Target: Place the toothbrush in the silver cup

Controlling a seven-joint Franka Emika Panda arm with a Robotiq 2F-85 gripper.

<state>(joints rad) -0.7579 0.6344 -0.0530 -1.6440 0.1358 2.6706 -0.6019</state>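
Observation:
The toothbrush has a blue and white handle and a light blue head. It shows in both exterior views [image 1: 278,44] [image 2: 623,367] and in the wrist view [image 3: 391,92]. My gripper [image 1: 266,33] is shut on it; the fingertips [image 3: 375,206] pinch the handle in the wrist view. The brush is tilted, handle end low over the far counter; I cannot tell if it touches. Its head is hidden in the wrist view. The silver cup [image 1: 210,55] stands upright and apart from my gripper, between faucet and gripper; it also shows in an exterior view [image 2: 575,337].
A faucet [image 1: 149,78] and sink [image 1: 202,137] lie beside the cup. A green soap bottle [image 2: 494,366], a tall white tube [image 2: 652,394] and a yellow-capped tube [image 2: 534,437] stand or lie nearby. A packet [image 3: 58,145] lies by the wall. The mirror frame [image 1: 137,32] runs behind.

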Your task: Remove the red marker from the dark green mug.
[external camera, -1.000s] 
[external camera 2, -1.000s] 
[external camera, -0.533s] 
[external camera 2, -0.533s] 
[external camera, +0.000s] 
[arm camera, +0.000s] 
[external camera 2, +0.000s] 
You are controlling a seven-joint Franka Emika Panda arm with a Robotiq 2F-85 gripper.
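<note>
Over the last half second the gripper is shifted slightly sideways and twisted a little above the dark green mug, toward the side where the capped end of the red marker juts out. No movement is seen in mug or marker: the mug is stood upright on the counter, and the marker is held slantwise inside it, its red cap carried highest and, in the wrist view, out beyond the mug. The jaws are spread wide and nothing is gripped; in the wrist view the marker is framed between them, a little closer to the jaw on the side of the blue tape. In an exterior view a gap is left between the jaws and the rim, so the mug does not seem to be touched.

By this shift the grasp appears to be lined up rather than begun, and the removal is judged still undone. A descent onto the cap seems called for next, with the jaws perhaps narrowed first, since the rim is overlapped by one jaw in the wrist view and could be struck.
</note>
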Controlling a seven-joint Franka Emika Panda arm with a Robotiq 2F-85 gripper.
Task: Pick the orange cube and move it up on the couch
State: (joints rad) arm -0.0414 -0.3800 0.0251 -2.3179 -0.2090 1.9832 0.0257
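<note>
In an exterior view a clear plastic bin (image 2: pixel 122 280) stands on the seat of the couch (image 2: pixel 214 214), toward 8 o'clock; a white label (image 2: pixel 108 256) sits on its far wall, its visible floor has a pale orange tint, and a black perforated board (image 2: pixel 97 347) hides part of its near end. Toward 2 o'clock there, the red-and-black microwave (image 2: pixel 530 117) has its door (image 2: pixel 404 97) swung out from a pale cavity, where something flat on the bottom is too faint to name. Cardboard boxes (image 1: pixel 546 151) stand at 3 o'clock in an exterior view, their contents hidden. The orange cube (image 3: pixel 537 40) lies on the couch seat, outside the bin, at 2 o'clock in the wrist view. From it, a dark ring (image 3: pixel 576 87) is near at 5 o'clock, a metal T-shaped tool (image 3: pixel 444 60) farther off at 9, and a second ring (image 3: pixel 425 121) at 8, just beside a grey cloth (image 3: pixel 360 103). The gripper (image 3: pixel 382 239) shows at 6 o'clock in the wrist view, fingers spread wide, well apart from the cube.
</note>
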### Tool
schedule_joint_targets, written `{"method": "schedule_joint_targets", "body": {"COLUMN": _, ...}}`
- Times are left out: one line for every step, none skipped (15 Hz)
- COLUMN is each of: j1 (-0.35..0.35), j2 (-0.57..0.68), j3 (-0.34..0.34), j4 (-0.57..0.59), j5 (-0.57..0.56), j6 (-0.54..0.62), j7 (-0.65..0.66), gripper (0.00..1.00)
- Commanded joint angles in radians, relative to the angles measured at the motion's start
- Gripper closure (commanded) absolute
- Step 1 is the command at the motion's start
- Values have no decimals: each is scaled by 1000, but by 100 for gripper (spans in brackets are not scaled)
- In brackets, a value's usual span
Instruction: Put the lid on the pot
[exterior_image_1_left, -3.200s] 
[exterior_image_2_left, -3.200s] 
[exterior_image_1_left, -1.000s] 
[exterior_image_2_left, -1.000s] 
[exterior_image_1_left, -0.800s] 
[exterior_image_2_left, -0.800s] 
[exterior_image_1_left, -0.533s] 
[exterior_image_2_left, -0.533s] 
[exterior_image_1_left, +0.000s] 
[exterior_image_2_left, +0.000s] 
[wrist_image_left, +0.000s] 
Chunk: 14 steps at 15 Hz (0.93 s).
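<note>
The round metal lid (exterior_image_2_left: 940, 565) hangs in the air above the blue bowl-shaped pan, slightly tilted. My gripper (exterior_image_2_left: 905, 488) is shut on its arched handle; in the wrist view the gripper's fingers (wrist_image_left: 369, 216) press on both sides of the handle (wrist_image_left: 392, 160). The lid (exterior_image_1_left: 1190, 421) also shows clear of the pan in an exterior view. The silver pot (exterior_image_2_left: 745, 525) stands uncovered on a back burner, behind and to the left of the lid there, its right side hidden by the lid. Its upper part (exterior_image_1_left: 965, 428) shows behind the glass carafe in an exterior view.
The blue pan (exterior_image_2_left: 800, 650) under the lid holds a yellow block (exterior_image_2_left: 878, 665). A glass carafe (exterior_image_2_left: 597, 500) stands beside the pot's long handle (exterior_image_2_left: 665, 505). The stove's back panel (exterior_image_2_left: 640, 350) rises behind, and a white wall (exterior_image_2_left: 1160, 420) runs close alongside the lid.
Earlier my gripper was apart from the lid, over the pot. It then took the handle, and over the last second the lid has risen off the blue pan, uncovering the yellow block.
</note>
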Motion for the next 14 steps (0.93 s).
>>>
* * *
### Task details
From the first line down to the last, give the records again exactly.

### Response
Target: Place the toothbrush in the silver cup

Controlling a seven-joint Franka Emika Panda arm with a Robotiq 2F-85 gripper.

<state>(joints rad) -0.7579 0.6344 -0.0530 -1.6440 0.1358 2.6706 -0.6019</state>
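Observation:
The toothbrush has a blue and white handle and a light blue head. It shows in both exterior views [image 1: 278,44] [image 2: 623,367] and in the wrist view [image 3: 391,92]. My gripper [image 1: 266,33] is shut on it; the fingertips [image 3: 375,206] pinch the handle in the wrist view. The brush is tilted, handle end low over the far counter; I cannot tell if it touches. Its head is hidden in the wrist view. The silver cup [image 1: 210,55] stands upright and apart from my gripper, between faucet and gripper; it also shows in an exterior view [image 2: 575,337].
A faucet [image 1: 149,78] and sink [image 1: 202,137] lie beside the cup. A green soap bottle [image 2: 494,366], a tall white tube [image 2: 652,394] and a yellow-capped tube [image 2: 534,437] stand or lie nearby. A packet [image 3: 58,145] lies by the wall. The mirror frame [image 1: 137,32] runs behind.
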
Your task: Remove the red marker from the dark green mug.
[external camera, -1.000s] 
[external camera 2, -1.000s] 
[external camera, -0.533s] 
[external camera 2, -0.533s] 
[external camera, +0.000s] 
[arm camera, +0.000s] 
[external camera 2, +0.000s] 
You are controlling a seven-joint Franka Emika Panda arm with a Robotiq 2F-85 gripper.
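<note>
Over the last half second the gripper is shifted slightly sideways and twisted a little above the dark green mug, toward the side where the capped end of the red marker juts out. No movement is seen in mug or marker: the mug is stood upright on the counter, and the marker is held slantwise inside it, its red cap carried highest and, in the wrist view, out beyond the mug. The jaws are spread wide and nothing is gripped; in the wrist view the marker is framed between them, a little closer to the jaw on the side of the blue tape. In an exterior view a gap is left between the jaws and the rim, so the mug does not seem to be touched.

By this shift the grasp appears to be lined up rather than begun, and the removal is judged still undone. A descent onto the cap seems called for next, with the jaws perhaps narrowed first, since the rim is overlapped by one jaw in the wrist view and could be struck.
</note>
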Controlling a seven-joint Franka Emika Panda arm with a Robotiq 2F-85 gripper.
Task: Pick the orange cube and move it up on the couch
State: (joints rad) arm -0.0414 -0.3800 0.0251 -2.3179 -0.2090 1.9832 0.0257
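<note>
In an exterior view a clear plastic bin (image 2: pixel 122 280) stands on the seat of the couch (image 2: pixel 214 214), toward 8 o'clock; a white label (image 2: pixel 108 256) sits on its far wall, its visible floor has a pale orange tint, and a black perforated board (image 2: pixel 97 347) hides part of its near end. Toward 2 o'clock there, the red-and-black microwave (image 2: pixel 530 117) has its door (image 2: pixel 404 97) swung out from a pale cavity, where something flat on the bottom is too faint to name. Cardboard boxes (image 1: pixel 546 151) stand at 3 o'clock in an exterior view, their contents hidden. The orange cube (image 3: pixel 537 40) lies on the couch seat, outside the bin, at 2 o'clock in the wrist view. From it, a dark ring (image 3: pixel 576 87) is near at 5 o'clock, a metal T-shaped tool (image 3: pixel 444 60) farther off at 9, and a second ring (image 3: pixel 425 121) at 8, just beside a grey cloth (image 3: pixel 360 103). The gripper (image 3: pixel 382 239) shows at 6 o'clock in the wrist view, fingers spread wide, well apart from the cube.
</note>
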### Tool
schedule_joint_targets, written `{"method": "schedule_joint_targets", "body": {"COLUMN": _, ...}}`
- Times are left out: one line for every step, none skipped (15 Hz)
- COLUMN is each of: j1 (-0.35..0.35), j2 (-0.57..0.68), j3 (-0.34..0.34), j4 (-0.57..0.59), j5 (-0.57..0.56), j6 (-0.54..0.62), j7 (-0.65..0.66), gripper (0.00..1.00)
- Commanded joint angles in radians, relative to the angles measured at the motion's start
- Gripper closure (commanded) absolute
- Step 1 is the command at the motion's start
- Values have no decimals: each is scaled by 1000, but by 100 for gripper (spans in brackets are not scaled)
- In brackets, a value's usual span
Instruction: Put the lid on the pot
[exterior_image_1_left, -3.200s] 
[exterior_image_2_left, -3.200s] 
[exterior_image_1_left, -1.000s] 
[exterior_image_2_left, -1.000s] 
[exterior_image_1_left, -0.800s] 
[exterior_image_2_left, -0.800s] 
[exterior_image_1_left, -0.533s] 
[exterior_image_2_left, -0.533s] 
[exterior_image_1_left, +0.000s] 
[exterior_image_2_left, +0.000s] 
[wrist_image_left, +0.000s] 
Chunk: 14 steps at 15 Hz (0.93 s).
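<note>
The round metal lid (exterior_image_2_left: 940, 565) hangs in the air above the blue bowl-shaped pan, slightly tilted. My gripper (exterior_image_2_left: 905, 488) is shut on its arched handle; in the wrist view the gripper's fingers (wrist_image_left: 369, 216) press on both sides of the handle (wrist_image_left: 392, 160). The lid (exterior_image_1_left: 1190, 421) also shows clear of the pan in an exterior view. The silver pot (exterior_image_2_left: 745, 525) stands uncovered on a back burner, behind and to the left of the lid there, its right side hidden by the lid. Its upper part (exterior_image_1_left: 965, 428) shows behind the glass carafe in an exterior view.
The blue pan (exterior_image_2_left: 800, 650) under the lid holds a yellow block (exterior_image_2_left: 878, 665). A glass carafe (exterior_image_2_left: 597, 500) stands beside the pot's long handle (exterior_image_2_left: 665, 505). The stove's back panel (exterior_image_2_left: 640, 350) rises behind, and a white wall (exterior_image_2_left: 1160, 420) runs close alongside the lid.
Earlier my gripper was apart from the lid, over the pot. It then took the handle, and over the last second the lid has risen off the blue pan, uncovering the yellow block.
</note>
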Motion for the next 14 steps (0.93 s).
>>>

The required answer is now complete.